TO APRIL 9
“The Tribal Demon” makes an appearance at least once every Israeli election campaign.
Even though many pollsters and sociologists believe that for most Israelis, the Ashkenazi-Mizrahi divide is no more, and certainly not a political issue, elections have a way of dredging up deep and dormant traumas.
Usually, it happens when some luminary of the left issues a gem of bigotry against the “mezuzah-kissing riffraff” and the leaders of the right are quick to use it to rally their base.
In the 2019 election however, it is the grievance that is coming from the left.
Labour leader Avi Gabbay launched the broadside on Saturday night when he said that “a self-respecting Mizrahi, one who respects his parents and heritage, and his parents’ aspirations to one day be equal in Israel, who thinks his child is equal ... cannot vote for the Netanyahu family.”
Mr Gabbay, himself the son of immigrants from Morocco, was referring to the fact that Likud’s official campaign photograph of party leaders featured seven Ashkenazi men, including Prime Minister Benjamin Netanyahu, Knesset Speaker Yule Edelstein and five ministers.
Conspicuously missing from the frame were the only two Mizrahim — and only women — in the top ten spots of the Likud’s candidates list, Miri Regev and Gila Gamliel.
Eager to position Labour as the main opponent to Mr Netanyahu’s party and to chip away at Likud’s Mizrahi vote, Mr Gabbay said their exclusion was “act of racism.”
He also alluded to a series of anti-Mizrahi statements that were allegedly made by Mr Netanyahu and his wife Sara over the years.
One of these remarks, which Mr Gabbay subsequently referenced in an interview, is at least 40 years old and taken from the memoirs of Max Hastings, the veteran British journalist and military historian.
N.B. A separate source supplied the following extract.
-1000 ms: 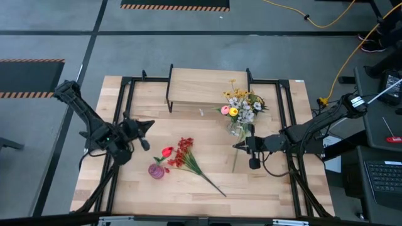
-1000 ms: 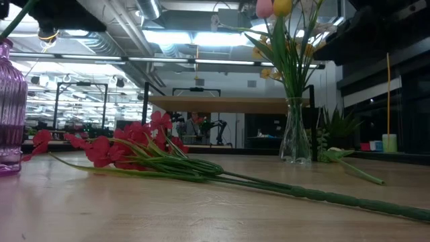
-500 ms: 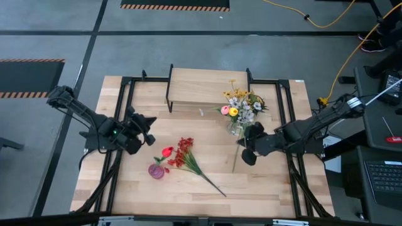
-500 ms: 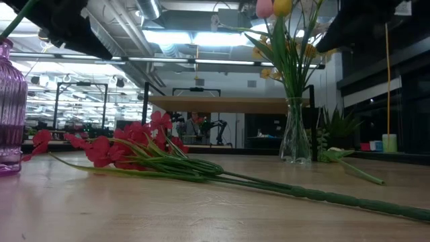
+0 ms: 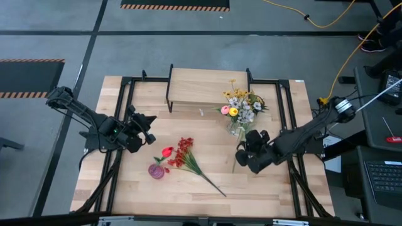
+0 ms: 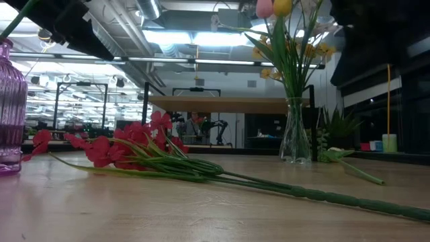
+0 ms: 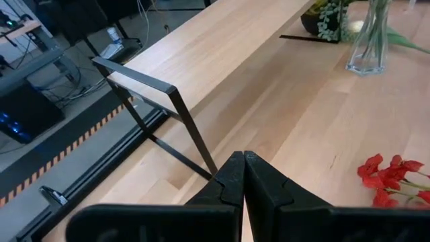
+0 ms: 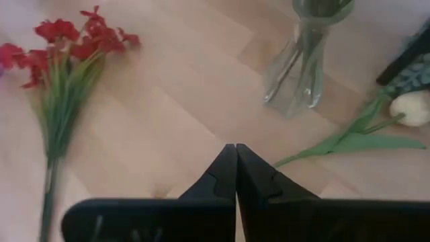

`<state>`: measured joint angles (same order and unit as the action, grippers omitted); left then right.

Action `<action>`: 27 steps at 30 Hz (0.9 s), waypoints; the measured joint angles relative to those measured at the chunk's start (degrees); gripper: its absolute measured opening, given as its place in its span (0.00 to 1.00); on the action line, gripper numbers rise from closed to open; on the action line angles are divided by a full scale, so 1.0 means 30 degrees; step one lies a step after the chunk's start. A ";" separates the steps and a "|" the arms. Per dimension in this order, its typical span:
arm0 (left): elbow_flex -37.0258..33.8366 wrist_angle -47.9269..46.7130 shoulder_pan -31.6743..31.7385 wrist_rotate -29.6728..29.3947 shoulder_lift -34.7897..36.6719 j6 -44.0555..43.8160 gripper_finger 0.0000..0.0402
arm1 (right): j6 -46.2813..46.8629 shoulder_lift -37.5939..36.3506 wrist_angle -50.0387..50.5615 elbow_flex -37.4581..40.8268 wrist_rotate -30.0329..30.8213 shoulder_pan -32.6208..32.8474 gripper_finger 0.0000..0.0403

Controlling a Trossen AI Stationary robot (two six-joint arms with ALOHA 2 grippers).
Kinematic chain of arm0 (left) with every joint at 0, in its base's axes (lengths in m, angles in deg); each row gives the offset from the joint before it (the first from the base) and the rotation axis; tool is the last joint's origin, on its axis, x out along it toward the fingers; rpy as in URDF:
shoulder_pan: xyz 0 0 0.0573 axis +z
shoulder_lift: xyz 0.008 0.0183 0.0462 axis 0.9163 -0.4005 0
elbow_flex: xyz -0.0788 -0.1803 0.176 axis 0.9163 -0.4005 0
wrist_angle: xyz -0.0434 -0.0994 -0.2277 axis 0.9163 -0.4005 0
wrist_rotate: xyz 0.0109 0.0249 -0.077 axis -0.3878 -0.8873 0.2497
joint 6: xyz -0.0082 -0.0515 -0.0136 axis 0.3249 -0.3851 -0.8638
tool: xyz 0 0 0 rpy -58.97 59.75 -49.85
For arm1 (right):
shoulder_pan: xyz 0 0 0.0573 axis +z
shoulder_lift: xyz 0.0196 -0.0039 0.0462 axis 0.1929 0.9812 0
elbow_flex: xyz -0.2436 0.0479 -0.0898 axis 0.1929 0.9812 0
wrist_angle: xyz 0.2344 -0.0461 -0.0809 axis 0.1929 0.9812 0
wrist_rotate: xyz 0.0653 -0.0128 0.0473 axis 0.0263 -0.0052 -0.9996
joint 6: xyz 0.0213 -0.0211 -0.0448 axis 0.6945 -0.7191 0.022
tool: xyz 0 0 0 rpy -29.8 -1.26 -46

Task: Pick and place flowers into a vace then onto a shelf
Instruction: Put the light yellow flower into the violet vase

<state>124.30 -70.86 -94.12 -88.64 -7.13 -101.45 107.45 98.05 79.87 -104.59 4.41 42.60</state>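
My two arms are matte black, built of slim tubular links joined by chunkier rounded joints. The left gripper (image 7: 243, 176) ends in two flat, angular black fingers (image 7: 261, 189) tapering to blunt wedge tips, and the right gripper (image 8: 236, 168) looks the same. A pale silver-grey collar (image 5: 342, 105) rings my right arm near its base.

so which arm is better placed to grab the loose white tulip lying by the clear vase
Right. The right gripper is beside the white tulip near the clear vase, fingers shut. The left gripper waits across the table.
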 joint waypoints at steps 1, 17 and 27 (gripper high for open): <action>0.0000 0.0000 0.0000 0.0002 0.0000 0.0009 0.01 | 0.0412 0.0330 0.0049 0.0000 0.0354 0.0213 0.01; 0.0000 0.0058 -0.0007 0.0788 0.0000 0.0189 0.01 | 0.8278 0.3172 0.3000 0.0015 0.0258 0.1277 0.01; 0.0007 0.0058 -0.0007 0.0958 0.0000 0.0189 0.01 | 0.8212 0.3209 0.2258 0.0015 -0.0179 0.0451 0.21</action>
<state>124.32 -70.68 -94.14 -85.76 -7.13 -100.88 132.08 107.67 86.64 -104.54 3.88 43.95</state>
Mr Hastings was commissioned in the late 1970s to write a biography of Yoni Netanyahu, who was killed commanding one of the special forces teams that rescued Israeli hostages from Entebbe Airport in 1976. In his memoirs, Going to the Wars, Mr Hastings dedicates a chapter to his time working on the biography and recounts a conversation “at Bibi Netanyahu’s dinner table in Jerusalem”.
It was here that he reported the future prime minister, then aged 29, as saying of the Golani Brigade, an infantry unit with a high proportion of Mizrahi soldiers: “they’re okay as long as they’re led by Israeli officers.”
At the time, Mr Netanyahu was a private citizen. Saying such a thing today of the popular Golanchikim, would be political suicide.
When Mr Hastings’ memoirs came out in 2000, Mr Netanyahu denied the quote vehemently, saying that the author was “anti-Israel”.
While it is true that over the years Mr Hastings has severely criticised Israeli policies in his columns, his ardently pro-Israel coverage of the Yom Kippur War was one of the reasons he was commissioned to write Yoni Netanyahu’s story.
He fell out with the Netanyahu family, so he claims, when the manuscript he produced was not sufficiently hagiographic.
Whether or not this old quotation will stick to Mr Netanyahu and the Mizrahi issue will have any effect on the election results, it is at least a sign of how the Labour Party has realised that the Israeli opposition can only win by, to quote one of its senior politicians this week, “fighting dirty like Netanyahu.”